Nu kunnen de vetzuur druppels oplossen in een polaire vloeistof.

83
Q

Wat gebeurt er in het lumen van de darm met de vetzuur druppels?

A

Ze worden in het lumen opgesplitst in 2-monoacylglycerol (2-MAG) en in vrije vetzuren (FFA).

84
Q

Welk deel van vet kan lipase loskoppelen?

A

Alleen de buitenste vetzuren (dat zijn alfa-vetzuren).

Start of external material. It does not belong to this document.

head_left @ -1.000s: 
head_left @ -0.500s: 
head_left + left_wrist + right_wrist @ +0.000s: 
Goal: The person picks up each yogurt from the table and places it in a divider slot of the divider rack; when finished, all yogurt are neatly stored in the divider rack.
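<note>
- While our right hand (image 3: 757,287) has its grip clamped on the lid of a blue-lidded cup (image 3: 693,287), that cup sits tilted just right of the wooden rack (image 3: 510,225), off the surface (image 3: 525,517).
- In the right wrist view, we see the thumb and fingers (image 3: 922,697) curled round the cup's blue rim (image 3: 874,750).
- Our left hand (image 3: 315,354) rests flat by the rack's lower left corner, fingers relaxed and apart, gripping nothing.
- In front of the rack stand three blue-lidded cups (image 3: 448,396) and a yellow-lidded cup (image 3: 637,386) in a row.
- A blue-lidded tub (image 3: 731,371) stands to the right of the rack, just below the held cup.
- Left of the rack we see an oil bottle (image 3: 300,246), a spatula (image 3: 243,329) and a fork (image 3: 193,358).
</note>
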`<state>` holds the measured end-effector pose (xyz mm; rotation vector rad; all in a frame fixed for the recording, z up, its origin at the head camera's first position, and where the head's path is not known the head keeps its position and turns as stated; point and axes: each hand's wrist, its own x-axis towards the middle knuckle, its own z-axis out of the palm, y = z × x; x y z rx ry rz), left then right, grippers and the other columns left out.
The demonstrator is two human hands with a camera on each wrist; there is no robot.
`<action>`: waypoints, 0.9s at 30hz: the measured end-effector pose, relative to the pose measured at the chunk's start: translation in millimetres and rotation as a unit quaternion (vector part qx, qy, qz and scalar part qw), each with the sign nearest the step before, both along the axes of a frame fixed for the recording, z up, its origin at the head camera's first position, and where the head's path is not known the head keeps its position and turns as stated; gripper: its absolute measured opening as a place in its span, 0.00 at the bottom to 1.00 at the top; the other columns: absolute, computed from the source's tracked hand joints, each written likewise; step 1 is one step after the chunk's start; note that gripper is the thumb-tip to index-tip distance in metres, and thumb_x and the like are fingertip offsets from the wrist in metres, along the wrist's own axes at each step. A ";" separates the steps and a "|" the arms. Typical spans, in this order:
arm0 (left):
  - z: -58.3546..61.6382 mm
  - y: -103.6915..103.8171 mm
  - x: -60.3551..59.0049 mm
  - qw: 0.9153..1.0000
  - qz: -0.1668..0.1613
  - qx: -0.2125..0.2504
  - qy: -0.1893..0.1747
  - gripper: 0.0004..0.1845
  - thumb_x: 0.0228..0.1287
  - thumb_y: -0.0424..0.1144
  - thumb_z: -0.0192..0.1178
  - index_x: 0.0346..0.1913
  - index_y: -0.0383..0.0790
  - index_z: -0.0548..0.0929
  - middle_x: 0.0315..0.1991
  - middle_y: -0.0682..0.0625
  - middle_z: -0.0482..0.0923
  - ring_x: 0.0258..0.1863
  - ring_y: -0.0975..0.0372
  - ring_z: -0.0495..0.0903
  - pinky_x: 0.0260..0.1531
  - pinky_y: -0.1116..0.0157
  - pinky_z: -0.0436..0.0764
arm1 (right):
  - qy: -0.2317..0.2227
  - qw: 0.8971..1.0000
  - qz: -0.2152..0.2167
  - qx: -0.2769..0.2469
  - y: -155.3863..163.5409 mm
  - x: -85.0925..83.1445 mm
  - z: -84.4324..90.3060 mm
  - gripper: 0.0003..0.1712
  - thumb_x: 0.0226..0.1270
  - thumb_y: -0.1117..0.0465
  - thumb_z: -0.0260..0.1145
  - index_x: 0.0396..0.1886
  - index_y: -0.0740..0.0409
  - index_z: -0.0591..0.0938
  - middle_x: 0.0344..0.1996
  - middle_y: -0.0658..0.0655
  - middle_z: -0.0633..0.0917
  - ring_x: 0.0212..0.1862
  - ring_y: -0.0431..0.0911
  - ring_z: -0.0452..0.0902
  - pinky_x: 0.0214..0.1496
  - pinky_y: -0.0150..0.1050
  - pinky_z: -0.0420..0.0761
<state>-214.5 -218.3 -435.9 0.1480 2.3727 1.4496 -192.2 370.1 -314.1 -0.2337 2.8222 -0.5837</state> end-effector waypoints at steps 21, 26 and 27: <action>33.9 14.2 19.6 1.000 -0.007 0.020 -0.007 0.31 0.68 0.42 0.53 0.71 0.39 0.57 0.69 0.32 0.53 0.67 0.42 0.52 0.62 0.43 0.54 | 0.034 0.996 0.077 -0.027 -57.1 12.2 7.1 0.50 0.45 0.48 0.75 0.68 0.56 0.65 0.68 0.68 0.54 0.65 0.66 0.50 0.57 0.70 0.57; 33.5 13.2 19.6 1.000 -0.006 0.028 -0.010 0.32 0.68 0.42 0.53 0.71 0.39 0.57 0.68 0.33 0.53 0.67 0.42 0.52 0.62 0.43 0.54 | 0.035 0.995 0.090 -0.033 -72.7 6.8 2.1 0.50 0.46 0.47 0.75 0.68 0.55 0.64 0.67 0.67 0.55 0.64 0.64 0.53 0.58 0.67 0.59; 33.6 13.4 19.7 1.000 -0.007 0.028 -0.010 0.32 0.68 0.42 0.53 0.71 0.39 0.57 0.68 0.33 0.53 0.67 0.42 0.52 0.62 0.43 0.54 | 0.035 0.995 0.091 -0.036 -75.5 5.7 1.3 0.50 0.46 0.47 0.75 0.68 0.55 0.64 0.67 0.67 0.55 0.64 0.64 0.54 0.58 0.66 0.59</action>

De middelste blijft staan.

85
Q

Wat gebeurt er met de 2-MAG en de FFA?

A

Die worden opgenomen door de epitheelcel.

86
Q

Waarvan is wat er met de opgenomen delen van het vetzuur gebeurt afhankelijk?

A

Het is afhankelijk van de vetzuur lengte.

87
Q

Wat is kenmerkend aan korte vetzuren?

A

Ze zijn relatief goed oplosbaar in water, dus ook in bloed –> deze kunnen rechtstreeks vanuit de epitheelcel worden afgegeven aan het bloed. Passief proces.

88
Q

Wat gebeurt er nadat de korte vetzuren zijn opgenomen door het bloed?

A

Dan gaan ze via de poortader naar de lever.

89
Q

Zijn de meeste vetzuren lange of korte vetzuren?

A

Lange vetzuren.

90
Q

Wanneer is iets een lang vetzuur?

A

C17 of langer.

91
Q

Wat zijn de kenmerken van lange vetzuren?

A

Ze zijn slecht oplosbaar in water en zouden de membranen van de bloedvaten kunnen oplossen. In andere woorden kunnen ze om het membraan gaan zitten, omdat het membraan lipofiel is, en het op die manier als het ware kapot maken.

92
Q

Om te voorkomen dat lange vetzuren de bloedvaten kapot maken:

A

Wordt er van de 2-monoacylglycerol (2-MAG) weer een triglyceride gemaakt. Dit proces kost weer ATP. Daarna wordt er een laag van apolipoproteïnen en fosfolipiden om de vetdruppels heen gemaakt waardoor het in water een oplosbaar chylomicron wordt.

93
Q

Wat gebeurt er met de chylomicronen?

A

Ze passen niet door de wand van het capillair, dus worden ze via de Golgi uitgescheiden in de lymfeklieren en gaan ze via de lymfe naar de bloedbaan (onder het schouderblad). –> Deze vetten passeren hierdoor de lever niet en worden ze opgeslagen in spieren en vetweefsel.